The first thing to note is that there is not really a problem here at all; if there were, then the Church has being getting things wrong in this regard almost since the beginning … the same Church that Christ founded, called his body on earth, and said he would send the Holy Spirit too in order to lead it into all truth. However, the problem only arises if the passage is read out of the context of the remainder of Sacred Scripture and also from the context in which our Lord is delivering this teaching.

 

Let us begin with Scripture. In both Old Testament and New we clearly see religious leaders having authority from God in order to teach his children. The Old Testament prophets spring immediately to mind; and in the New our Lord himself sent out the 72 to the towns and villages to prepare the way for his own coming, saying to them that the harvest is plentiful but the workers are few. And the letters of St Paul are filled with references to his teaching authority, that of the Apostles, and others. The Pentateuch, or first five books of the Bible, gives detailed instructions on the sacred garments to be worn by the priests while engaged in sacrifice and leading the people in worship. And concerning titles, again we find these commonly used in Scripture. In the New Testament, for example, our Lord gives those in his inner circle the title of Apostle; elsewhere we read of Episkopoi, the root of our word episcopal, or bishops; and Presboutorous, the origin of our word Priest; and St Paul in many places refers to himself as the spiritual Father of those under his pastoral care. So there is nothing scriptural that speaks of these traditions of the Church which have been practised since the earliest days. Which, of course, is good news for me!

 

Looking to the context in which our Lord gave this teaching, we see that he is making his remarks directly of the religious leaders of his day. Among them were hypocrites, men who taught the law of God but did not live it; worse, they added to the law, by their teaching making it harder to live. For them titles were not a mark of respect for the office they held; they took it to be an honour personally granted to them. And they wore distinctive clothes when they were out and about in the streets, not to give glory to the Almighty by way of practising a ministry of presence, doing their best to keep God before the minds of men by acting as a visual reminder by the manner of their dress.

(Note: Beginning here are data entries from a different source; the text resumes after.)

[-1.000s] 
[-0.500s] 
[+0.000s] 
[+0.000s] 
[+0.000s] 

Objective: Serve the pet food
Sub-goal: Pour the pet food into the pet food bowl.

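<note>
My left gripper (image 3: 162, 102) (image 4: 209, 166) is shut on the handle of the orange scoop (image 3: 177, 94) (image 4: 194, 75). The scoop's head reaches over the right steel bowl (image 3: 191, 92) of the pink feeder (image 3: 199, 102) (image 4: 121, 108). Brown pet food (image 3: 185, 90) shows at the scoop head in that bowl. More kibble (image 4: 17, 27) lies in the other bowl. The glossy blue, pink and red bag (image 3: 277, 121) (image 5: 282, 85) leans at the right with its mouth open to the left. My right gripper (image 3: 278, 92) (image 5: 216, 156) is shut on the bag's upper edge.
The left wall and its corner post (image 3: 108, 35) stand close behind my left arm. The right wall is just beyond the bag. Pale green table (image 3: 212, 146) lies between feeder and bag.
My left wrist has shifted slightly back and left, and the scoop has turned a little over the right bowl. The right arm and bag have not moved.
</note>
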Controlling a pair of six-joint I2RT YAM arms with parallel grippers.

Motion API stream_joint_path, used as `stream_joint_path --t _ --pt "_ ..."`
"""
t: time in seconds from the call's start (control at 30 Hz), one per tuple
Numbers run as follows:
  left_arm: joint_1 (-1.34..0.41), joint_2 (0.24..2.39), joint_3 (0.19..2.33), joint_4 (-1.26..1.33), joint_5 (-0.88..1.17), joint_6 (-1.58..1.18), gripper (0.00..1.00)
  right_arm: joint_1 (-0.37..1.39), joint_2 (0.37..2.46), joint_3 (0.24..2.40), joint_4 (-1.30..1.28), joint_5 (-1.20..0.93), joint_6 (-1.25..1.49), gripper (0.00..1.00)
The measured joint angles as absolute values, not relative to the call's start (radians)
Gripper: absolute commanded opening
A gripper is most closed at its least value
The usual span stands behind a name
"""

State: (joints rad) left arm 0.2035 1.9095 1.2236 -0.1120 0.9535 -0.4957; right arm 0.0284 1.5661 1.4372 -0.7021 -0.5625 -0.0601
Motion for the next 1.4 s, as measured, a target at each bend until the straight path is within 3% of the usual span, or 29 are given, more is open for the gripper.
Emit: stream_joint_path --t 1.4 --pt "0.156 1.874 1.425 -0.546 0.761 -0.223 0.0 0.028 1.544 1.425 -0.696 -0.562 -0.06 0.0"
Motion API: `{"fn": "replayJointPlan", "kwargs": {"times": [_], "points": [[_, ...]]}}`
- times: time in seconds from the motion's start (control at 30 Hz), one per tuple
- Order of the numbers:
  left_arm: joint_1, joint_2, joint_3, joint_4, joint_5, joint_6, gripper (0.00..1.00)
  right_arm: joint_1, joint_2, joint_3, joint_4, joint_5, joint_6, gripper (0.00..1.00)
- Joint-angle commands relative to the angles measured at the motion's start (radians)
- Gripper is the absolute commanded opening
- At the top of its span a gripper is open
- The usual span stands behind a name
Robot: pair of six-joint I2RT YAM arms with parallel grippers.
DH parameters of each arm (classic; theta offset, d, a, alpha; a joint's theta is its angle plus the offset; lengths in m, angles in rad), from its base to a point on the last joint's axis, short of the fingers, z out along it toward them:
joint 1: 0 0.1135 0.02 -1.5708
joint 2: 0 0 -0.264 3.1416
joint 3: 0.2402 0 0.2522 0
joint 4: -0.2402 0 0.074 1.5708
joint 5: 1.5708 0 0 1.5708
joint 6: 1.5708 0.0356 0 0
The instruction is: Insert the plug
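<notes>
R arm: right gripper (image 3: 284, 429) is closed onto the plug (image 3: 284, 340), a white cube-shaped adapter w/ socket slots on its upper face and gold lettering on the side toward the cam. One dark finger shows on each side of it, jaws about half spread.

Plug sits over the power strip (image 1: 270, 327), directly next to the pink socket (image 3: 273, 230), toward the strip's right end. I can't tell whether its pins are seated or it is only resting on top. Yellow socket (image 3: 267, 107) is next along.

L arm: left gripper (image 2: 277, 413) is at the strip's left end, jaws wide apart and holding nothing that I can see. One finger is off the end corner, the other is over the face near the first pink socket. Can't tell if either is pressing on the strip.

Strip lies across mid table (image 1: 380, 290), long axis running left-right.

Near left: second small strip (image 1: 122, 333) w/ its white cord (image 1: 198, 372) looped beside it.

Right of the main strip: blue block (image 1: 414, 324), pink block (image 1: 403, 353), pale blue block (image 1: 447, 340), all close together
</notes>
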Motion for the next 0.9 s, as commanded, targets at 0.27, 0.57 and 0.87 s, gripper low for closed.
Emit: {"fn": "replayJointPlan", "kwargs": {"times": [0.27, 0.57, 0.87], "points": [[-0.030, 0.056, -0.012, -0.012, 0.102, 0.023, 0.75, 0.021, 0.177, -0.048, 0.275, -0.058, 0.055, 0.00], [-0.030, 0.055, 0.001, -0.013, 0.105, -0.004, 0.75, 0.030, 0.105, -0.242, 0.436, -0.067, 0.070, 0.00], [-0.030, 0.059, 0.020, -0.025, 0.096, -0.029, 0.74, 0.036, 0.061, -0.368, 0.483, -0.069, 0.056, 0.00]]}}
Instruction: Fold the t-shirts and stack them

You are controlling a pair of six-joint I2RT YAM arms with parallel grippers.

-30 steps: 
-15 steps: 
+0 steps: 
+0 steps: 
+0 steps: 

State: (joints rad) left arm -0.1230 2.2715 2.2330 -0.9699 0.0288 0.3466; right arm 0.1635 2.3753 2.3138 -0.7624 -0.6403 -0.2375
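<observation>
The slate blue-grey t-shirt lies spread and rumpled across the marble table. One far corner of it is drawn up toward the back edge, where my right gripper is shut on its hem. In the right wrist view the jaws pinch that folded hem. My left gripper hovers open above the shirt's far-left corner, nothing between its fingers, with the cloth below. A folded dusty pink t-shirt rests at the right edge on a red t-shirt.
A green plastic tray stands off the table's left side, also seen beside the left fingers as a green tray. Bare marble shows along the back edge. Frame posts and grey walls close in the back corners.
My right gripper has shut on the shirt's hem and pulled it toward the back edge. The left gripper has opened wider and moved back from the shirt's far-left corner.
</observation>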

But rather, they sought respect for themselves, that none should be in any doubt of the high office they held so that they would always be treated with greater courtesy and dignity than all around them.

 

Naturally, Christ spoke against such men. They abused their sacred office for their own gain; as did the prophets and teachers that the propeht Micah condemned in our Old Testament reading. Such behaviour was not to be tolerated then; and neither should it be tolerated now. Church leaders who preach the truth of the Gospel but fail to live it are a cause of scandal to the faithful; something we know all too well from recent events in this country. How many souls have lest the Church because there were those who were supposed to be shepherds, but acted instead as wolves? With respect of Church doctrine, those privileged to be teachers of God's truth have no authority to make it any harder than it need be. So, for example, we may preach against drunkenness, but we may not try to claim that all drinking, even in moderation, is evil. We may preach against gluttony, but we may not try to forbid certain foods, claiming for example that it is more virtuous to be a vegetarian than to eat meat. Neither, it must be remembered, do we have authority to abrogate or reduce the force of any teaching, arguing that it is somehow more pastoral to allow those who find a particular teaching hard to live by to ignore it, or say that since certain teachings do not fit in with the values of the secular culture they must now be abandoned. Such behaviour, to paraphrase our Epistle today, takes what is the word of man and tries to present it as being the word of God. It may well bring earthly glory to the false preacher; but it does nothing to bring glory to God, and does nothing that aids in the salvation of souls.

 

For the salvation of souls is the purpose and aim of our faith. It was for that reason that our Lord severely criticised the religious leaders of his day who behaved hypocritically; it was for that reason he came to earth and suffered and died for our sins; and it the reason why we must do our utmost to be faithful to him and the teachings he gave us – something that I pray all here will be, this day and always, in the name of the Father, and the Son, and the Holy Spirit. Amen.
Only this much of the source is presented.